Synopsis: From her lofty height of thirteen going on fourteen, there was no way this little bean could be only one year younger.

Author's Notes: AU because I play with the timeline and it’s full of all kinds of headcanons.  My own little private timeline; my own private little world.  Some OOC, because yeah, circumstances.  Just to add, my own little crackpot theories and plots.  Some events in some episodes will be used out of context as artistic license. I try not to make the events I use too spoilerish, but if I can’t help it, you’ll get a warning.  Based roughly on both the ’03 and FMA:B. Commentary is certainly welcome and tends to make me go “you like me! you really like me!”
Each chapter is titled after a lyric in a song that was part of the soundtrack I have for this tale. Check the current music for the song.



Chapter 16:  We are Matching Spark and Flame
Rating: PG

(1897 - the Hawkeye Estate)

Riza peeked around the door of the kitchen and down the long, poorly-lit hallway to see if her father was going to emerge from his cave at the end to at least help her greet the guests currently ringing the doorbell. The sound of the chime echoed around and through the unused rooms in the family estate and made her back teeth vibrate.  He would have had to be deaf not to hear it.

Darkness and silence were her answer and she sighed, Katherine, who was pulling a tray of mini-tarts out of the oven.

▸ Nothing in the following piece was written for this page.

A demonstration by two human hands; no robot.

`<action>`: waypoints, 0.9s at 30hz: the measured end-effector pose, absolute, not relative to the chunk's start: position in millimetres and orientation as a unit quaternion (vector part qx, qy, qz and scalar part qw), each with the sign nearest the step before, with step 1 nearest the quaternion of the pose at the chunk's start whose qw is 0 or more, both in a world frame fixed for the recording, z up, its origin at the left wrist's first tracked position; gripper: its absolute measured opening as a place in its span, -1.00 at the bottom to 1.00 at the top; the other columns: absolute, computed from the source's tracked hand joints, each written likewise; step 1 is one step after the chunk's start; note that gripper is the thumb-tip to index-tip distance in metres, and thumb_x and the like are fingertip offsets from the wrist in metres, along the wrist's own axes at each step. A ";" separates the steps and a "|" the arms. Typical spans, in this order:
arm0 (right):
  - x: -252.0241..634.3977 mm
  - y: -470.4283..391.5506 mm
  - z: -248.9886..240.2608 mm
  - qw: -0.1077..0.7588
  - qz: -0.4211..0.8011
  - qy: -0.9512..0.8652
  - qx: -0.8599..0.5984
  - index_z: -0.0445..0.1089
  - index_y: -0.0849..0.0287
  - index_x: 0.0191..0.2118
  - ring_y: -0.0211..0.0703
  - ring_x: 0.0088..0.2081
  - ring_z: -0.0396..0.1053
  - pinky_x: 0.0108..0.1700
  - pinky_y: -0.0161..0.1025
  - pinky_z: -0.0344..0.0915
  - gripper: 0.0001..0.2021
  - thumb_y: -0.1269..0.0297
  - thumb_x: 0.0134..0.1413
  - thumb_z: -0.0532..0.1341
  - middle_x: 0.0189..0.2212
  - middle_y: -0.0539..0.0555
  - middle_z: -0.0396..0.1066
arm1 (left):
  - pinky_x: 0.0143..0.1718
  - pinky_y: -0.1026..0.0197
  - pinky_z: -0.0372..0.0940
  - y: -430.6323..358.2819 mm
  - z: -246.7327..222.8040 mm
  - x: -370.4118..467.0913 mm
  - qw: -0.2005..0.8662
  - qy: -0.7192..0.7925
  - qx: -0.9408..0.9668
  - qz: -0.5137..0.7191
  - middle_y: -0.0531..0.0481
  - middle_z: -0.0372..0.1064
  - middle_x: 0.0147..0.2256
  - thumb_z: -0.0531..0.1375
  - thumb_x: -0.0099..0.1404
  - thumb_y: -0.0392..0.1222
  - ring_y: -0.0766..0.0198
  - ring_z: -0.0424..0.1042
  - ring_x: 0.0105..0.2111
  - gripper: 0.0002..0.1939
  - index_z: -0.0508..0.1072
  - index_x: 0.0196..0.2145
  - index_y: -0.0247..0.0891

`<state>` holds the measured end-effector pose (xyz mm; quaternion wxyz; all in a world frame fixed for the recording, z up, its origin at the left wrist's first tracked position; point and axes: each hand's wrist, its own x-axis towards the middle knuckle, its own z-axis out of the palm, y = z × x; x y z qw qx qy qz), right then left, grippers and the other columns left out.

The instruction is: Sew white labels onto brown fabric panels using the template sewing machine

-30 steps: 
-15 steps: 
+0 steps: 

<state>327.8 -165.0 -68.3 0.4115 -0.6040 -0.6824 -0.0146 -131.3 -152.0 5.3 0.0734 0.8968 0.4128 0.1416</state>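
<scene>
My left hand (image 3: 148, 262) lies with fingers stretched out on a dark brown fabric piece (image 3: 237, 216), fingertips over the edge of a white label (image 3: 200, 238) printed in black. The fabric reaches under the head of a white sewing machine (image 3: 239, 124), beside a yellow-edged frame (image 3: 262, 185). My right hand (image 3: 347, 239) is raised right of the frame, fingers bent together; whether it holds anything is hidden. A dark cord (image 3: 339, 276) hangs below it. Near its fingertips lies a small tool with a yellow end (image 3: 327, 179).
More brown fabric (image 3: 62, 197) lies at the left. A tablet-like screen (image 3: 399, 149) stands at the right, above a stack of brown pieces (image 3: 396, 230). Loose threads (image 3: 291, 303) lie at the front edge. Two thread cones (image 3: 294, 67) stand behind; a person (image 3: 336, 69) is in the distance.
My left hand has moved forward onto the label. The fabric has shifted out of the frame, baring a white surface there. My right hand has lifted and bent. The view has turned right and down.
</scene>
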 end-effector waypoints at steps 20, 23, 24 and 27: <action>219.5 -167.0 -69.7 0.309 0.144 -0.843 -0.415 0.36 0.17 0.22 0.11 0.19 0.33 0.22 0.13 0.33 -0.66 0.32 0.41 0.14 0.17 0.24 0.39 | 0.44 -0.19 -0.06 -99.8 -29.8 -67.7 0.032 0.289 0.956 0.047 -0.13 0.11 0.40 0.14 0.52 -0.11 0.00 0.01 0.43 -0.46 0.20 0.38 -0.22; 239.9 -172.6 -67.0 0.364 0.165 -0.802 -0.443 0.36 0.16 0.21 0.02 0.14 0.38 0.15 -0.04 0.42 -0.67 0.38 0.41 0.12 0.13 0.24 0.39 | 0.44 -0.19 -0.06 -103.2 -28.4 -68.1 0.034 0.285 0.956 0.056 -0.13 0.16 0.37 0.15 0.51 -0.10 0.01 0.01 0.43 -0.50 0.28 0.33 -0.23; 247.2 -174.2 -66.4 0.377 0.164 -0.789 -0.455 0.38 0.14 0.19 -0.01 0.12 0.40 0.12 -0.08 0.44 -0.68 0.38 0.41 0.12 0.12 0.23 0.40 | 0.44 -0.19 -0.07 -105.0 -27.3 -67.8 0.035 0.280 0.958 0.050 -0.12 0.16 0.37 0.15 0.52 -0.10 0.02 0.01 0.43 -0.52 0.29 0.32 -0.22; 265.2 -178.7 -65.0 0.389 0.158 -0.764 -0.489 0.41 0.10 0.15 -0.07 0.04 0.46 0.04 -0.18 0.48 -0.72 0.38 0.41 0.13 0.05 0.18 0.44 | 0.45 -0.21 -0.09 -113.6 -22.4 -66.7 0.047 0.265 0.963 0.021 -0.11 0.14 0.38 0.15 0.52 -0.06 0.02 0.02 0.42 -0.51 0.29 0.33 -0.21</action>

“You want me to get that, honey?” the older girl asked, putting her hands behind her to remove her cooking apron. For all the time they spent talking and acting more like sisters, Riza sometimes forgot that she was actually a housemaid.

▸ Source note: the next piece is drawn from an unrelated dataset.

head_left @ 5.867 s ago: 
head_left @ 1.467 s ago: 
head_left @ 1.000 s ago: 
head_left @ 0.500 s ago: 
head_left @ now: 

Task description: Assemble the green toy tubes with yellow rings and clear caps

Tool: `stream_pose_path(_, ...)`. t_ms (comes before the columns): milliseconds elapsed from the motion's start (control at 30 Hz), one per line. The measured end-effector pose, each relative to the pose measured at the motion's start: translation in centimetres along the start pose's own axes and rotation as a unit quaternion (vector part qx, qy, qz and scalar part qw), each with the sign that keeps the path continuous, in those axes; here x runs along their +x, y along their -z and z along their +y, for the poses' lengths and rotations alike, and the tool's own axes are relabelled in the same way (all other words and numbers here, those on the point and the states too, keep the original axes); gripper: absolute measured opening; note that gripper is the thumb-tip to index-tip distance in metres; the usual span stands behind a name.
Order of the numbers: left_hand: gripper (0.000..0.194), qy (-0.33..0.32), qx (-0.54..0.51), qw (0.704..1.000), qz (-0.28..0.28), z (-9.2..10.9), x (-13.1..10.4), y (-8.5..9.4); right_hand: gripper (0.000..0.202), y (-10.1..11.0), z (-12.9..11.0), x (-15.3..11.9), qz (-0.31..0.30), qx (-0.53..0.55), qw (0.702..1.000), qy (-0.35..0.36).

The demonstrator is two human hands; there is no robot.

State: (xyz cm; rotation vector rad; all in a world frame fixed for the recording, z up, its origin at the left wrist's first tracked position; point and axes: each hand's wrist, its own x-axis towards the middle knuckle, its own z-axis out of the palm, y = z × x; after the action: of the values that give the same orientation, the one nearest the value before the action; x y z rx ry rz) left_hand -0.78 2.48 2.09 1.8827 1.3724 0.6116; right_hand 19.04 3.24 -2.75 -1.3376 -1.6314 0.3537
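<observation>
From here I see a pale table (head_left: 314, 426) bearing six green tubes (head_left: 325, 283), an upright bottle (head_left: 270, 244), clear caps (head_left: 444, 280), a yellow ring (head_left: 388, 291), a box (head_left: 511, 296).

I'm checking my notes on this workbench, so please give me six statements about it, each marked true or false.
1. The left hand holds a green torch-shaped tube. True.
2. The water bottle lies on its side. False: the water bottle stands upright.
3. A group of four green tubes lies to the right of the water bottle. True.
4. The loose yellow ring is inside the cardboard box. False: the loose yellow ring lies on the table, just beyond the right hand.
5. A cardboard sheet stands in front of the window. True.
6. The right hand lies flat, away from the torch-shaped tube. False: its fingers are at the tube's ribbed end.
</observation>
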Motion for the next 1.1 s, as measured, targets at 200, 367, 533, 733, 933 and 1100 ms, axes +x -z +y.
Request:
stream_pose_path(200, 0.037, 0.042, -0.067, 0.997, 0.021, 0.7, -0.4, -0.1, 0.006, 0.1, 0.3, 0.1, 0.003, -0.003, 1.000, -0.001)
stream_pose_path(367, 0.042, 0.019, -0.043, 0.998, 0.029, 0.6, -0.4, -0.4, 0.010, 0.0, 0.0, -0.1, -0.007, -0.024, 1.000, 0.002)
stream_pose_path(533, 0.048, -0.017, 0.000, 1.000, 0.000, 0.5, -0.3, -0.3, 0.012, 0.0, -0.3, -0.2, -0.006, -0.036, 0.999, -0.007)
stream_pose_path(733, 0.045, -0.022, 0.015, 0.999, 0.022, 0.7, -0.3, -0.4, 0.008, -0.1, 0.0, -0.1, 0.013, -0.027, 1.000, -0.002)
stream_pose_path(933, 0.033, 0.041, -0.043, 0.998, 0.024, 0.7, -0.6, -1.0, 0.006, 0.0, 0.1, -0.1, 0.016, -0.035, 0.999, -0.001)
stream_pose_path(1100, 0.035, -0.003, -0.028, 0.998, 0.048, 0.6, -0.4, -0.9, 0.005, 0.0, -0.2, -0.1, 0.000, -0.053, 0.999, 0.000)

Riza gave her a quick smile.  “Please?  I think this is the one Father is supposed to be taking to apprentice.”

“Boy or girl?”

Riza rolled her eyes.  “Father wouldn’t be bothered with a mere female for an apprentice.”

“Poor lad.  What’d he do to deserve that honor?”

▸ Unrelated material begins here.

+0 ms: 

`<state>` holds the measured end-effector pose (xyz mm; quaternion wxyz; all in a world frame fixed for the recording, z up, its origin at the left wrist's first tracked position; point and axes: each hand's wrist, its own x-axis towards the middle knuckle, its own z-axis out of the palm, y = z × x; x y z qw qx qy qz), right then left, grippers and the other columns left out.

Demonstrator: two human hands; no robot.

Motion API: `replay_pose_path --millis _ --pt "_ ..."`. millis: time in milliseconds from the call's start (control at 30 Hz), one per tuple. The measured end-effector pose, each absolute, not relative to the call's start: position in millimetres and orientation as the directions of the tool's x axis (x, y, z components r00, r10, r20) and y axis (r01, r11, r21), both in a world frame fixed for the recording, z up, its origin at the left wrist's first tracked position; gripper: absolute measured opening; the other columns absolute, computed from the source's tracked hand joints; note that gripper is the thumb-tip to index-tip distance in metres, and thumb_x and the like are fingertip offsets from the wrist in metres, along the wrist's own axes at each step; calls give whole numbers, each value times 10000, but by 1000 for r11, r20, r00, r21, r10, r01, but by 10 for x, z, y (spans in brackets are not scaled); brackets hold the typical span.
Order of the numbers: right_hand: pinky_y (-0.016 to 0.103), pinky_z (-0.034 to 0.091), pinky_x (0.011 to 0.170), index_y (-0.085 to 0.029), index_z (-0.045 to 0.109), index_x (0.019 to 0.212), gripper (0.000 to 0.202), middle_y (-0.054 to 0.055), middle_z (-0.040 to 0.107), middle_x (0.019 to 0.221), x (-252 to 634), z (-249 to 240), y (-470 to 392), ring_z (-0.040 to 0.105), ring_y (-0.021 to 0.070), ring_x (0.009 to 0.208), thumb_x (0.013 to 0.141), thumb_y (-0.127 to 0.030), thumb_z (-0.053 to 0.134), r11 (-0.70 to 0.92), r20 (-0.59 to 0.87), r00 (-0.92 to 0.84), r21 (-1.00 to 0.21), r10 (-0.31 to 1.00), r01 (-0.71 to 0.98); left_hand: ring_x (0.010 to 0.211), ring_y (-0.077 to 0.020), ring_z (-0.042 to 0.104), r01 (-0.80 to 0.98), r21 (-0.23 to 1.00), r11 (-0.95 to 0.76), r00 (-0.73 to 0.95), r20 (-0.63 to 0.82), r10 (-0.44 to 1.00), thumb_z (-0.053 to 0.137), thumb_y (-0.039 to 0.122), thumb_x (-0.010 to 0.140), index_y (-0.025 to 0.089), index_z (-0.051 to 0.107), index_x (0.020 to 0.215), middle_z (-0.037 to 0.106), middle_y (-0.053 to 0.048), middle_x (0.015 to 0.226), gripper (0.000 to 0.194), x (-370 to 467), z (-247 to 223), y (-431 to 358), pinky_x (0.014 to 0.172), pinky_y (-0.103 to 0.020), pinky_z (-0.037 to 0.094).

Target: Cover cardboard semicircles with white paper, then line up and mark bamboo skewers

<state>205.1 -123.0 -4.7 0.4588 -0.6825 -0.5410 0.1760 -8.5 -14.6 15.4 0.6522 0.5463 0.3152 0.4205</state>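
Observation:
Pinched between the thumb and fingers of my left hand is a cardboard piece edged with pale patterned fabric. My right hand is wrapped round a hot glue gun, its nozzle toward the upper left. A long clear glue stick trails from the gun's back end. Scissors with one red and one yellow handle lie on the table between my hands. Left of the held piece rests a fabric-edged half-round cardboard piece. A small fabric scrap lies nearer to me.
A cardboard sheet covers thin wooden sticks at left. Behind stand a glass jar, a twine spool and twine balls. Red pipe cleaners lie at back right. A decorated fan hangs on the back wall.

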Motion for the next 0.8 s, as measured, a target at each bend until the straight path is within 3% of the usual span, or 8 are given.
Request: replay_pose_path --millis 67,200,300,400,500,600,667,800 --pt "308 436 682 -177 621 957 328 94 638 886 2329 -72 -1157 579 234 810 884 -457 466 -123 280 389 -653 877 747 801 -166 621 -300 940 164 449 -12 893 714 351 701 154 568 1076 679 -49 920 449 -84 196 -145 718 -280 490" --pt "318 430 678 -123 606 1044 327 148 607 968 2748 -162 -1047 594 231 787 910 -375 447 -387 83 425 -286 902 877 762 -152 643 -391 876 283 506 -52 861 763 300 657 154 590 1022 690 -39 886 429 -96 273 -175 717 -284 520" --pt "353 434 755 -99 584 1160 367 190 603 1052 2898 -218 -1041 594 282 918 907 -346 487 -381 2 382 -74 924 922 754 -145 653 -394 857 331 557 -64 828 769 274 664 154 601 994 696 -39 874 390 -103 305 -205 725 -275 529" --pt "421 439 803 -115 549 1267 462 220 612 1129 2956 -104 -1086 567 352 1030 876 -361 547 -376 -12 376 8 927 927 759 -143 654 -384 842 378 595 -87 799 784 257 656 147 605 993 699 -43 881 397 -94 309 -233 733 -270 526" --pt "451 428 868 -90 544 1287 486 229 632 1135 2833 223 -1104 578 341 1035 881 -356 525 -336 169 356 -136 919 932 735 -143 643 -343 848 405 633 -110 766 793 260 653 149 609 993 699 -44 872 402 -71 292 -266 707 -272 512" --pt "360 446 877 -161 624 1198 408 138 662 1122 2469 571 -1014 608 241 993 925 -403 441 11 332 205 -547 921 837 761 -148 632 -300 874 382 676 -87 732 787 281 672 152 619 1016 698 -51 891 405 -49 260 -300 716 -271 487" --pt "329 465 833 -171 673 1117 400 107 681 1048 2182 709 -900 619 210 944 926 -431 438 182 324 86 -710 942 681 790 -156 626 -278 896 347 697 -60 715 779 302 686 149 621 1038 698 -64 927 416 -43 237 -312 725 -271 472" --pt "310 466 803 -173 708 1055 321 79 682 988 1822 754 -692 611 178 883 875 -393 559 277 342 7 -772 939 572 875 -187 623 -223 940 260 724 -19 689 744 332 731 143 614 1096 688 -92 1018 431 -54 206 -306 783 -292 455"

Riza chuckled.  “He actually asked for it.  I’ll let Father know they’re here.”

“Good luck with that.”

Riza snorted as she moved down the hall, reaching up to turn on more sconces to brighten the place up.  Just because the ledger books said there were more debits than credits didn’t mean they couldn’t at least be civilized when welcoming company. No, they were no longer the height of society, but she’d be damned if she let anyone think that they were living in a cave on the side of mountain with goats and sheep.  As she closed in on the door to her father study the question highest in her mind was whether her father would peel her ears back for interrupting him from his great work.

She took a quick peek behind her to see if she could catch a glimpse of the arrivals, and got a general impression of a deep red dress and a small, dark shadow.  Red?  Well, that certainly wasn’t any kind of lady-like color to be wearing.  Interesting.

Riza shook herself and finished her journey to the cavern of doom that was more commonly called her father’s study. Steeling herself, she raised a hand and gave a perfunctory knock before opening the door.  “Father--,”

“Are they here?” her father grated out as she stepped through the door and shut it behind her. As usual, she had to practically squint to see his shadowy form, perched like a dark bird in a dismal aviary in his wing-back chair in front of the large picture window.  He gave her a cursory glance with his sharp, dark eyes and went back to his book.  Riza eyed the room to make sure it wasn’t the usual disaster area she had come to know and hate. She would hate to step on any of his precious notes and have to hear about it for the rest of her life.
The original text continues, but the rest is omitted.